While I value your opinion, I disagree. Classical music is beautiful. It's moving and majestic. The fact that it has western origins makes no difference, and neither should it to people who choose to pursue it. We are living in a time of cultural globalization. Why should we then classify something as "Western" and then stereotyope every Asian as a 'sellout' for choosing to learn a "Western" instrument over an eastern one? If you do so, don't you think you are distinguishing between cultures and restricting others to remain within those cultural boundaries? Isn't that rather narrow-minded?

Perhaps the parents chose Classical Western music because it is more easily accessible in a Western country such as America, or where I live which is Australia. Certainly in China, there are still many children who are taught the classical chinese instruments, because there the instruments, teachers and music in itself is more common.

I play the piano myself, and no, my parents didn't ship me of to music lessons when I was a toddler. I choose the instrument myself for my sixth birthday. At the age of six, I was unable to comprehend the idea of 'selling-out' and 'western superiority'. I merely choose an instrument I liked. My parents respected that descision. They both appreciate both Classical (Western) and Traditional Chinese music, and didn't persuade me to choose between them.

I think it is ideal and nothing to be scorned if Asian people are proud of their culture and appreciate the music of other cultures too.

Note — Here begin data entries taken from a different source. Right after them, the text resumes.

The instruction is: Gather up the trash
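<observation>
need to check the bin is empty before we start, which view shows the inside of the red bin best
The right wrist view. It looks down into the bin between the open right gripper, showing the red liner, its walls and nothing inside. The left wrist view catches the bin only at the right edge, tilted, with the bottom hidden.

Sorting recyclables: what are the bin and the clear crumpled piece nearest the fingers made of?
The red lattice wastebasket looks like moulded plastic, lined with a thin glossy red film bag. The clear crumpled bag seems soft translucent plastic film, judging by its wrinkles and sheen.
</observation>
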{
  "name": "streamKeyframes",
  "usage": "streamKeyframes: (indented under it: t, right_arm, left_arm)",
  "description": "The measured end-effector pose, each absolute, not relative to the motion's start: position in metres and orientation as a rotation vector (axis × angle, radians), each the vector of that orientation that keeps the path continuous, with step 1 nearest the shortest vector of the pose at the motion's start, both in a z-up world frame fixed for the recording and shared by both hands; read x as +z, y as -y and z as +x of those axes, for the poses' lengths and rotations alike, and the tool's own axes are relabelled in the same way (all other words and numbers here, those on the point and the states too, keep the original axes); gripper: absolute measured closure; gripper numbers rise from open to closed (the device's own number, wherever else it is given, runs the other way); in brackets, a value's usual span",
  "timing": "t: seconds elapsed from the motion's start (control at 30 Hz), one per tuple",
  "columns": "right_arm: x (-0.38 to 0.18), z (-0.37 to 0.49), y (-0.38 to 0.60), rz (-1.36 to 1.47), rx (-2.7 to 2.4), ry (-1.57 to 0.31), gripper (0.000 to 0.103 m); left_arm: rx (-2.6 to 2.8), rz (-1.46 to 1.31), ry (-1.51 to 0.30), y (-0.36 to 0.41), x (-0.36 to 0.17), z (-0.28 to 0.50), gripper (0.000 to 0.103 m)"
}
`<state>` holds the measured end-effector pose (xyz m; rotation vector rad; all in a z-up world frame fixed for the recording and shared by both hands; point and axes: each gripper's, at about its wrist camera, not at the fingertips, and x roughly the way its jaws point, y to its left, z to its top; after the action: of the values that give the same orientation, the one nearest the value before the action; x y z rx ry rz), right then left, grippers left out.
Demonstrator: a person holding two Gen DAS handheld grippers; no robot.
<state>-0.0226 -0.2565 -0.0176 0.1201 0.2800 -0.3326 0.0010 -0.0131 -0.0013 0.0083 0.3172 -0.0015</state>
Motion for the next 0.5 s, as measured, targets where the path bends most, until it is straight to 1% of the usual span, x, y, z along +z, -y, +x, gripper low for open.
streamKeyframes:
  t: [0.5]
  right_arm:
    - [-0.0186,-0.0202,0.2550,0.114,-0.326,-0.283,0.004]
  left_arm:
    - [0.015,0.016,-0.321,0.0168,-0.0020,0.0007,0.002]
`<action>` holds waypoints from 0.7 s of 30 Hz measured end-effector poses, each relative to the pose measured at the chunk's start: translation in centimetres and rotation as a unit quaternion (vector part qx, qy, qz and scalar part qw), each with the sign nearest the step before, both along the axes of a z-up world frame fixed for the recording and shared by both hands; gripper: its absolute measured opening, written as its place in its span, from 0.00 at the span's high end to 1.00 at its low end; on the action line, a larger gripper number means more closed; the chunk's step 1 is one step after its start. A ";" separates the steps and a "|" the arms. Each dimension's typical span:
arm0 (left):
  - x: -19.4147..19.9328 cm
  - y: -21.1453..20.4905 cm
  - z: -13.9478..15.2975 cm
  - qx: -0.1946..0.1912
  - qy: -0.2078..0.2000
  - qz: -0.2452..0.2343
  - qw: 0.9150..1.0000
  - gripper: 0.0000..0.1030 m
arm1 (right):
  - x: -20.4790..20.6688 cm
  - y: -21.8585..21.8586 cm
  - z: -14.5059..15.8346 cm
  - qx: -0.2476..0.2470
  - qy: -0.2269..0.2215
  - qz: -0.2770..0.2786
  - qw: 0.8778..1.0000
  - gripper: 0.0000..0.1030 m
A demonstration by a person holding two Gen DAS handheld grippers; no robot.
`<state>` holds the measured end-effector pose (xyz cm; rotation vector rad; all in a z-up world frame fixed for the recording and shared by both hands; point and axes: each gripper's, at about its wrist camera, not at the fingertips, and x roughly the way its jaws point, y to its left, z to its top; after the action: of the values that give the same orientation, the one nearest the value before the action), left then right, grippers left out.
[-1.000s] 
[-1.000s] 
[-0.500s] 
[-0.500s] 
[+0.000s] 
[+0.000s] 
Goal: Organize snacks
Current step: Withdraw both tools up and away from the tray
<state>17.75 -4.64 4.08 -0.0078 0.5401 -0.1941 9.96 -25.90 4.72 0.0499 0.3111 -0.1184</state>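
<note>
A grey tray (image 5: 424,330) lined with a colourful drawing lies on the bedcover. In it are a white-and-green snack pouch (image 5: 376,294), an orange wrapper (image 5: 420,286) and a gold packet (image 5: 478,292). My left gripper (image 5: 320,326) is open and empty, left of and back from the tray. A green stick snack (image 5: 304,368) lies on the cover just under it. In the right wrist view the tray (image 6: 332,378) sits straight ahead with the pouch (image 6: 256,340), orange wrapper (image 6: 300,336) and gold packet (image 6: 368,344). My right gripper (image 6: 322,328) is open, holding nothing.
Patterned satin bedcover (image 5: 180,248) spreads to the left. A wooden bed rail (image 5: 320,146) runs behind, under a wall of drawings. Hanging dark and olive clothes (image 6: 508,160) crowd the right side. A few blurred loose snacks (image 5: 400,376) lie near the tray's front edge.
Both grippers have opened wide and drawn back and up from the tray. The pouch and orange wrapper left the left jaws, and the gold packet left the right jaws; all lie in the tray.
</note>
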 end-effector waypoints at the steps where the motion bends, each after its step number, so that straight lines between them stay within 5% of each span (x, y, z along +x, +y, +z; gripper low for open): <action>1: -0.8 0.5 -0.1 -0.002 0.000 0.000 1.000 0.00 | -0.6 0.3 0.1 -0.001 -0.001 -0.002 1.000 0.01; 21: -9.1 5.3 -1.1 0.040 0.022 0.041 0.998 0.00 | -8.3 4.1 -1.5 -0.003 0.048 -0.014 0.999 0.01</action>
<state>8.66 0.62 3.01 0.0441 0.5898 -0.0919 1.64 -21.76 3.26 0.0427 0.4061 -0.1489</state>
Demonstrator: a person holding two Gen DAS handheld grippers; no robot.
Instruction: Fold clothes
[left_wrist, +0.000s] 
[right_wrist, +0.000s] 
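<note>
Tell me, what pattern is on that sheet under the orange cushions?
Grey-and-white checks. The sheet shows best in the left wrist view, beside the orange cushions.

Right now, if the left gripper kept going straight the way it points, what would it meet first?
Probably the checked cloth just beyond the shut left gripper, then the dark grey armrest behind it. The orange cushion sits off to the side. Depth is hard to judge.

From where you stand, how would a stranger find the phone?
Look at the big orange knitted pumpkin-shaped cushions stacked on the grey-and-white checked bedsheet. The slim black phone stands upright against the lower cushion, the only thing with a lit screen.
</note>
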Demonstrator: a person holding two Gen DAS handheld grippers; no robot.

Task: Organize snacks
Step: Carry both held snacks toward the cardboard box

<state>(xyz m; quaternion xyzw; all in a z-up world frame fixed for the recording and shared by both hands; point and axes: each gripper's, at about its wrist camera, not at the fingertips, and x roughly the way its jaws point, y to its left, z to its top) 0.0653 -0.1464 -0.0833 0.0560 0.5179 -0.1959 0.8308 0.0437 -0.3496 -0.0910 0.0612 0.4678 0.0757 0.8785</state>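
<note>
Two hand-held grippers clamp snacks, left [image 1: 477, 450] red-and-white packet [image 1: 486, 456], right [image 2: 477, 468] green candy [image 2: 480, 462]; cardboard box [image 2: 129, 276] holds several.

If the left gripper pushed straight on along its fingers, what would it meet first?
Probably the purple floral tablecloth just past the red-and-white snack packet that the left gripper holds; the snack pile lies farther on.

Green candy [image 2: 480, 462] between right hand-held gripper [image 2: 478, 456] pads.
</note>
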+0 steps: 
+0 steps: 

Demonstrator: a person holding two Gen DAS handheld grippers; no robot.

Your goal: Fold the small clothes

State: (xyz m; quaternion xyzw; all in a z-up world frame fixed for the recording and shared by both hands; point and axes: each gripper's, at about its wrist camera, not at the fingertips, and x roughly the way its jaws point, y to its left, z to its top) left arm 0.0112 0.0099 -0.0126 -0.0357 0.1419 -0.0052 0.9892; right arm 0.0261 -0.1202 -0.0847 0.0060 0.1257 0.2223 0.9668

The crux of this matter may lie in that although Asian parents may choose to send their children to piano lessons, no White, Black or Latin parent chooses to send their children to Di-Zi or Pipa (Chinese flute or lute) lessons. But that is only their loss.
Indy
   Monday, March 18, 2002 at 16:35:22 (PST)
Ac Dropout,
When Asian people play the so-called "Western" instruments such as the violin or the piano, I really don't think that one day they decided to wake up and think, OH MY GOSH...I've decided to be a sell-out today and pick up a WESTERN instrument to play instead of a Chinese one! So, I will go and learn the piano! People all over the world play the piano, the violin, the cello, etc., etc. So, if a Caucasian person or whatever non-Asian person decides to learn a Chinese instrument he is actually selling out of his own culture then? I highly doubt that. I think it's time to move on to something more PRODUCTIVE to talk about rather than some trivial matter about what instrument Yo-yo Ma should have started out playing when he was still a kid.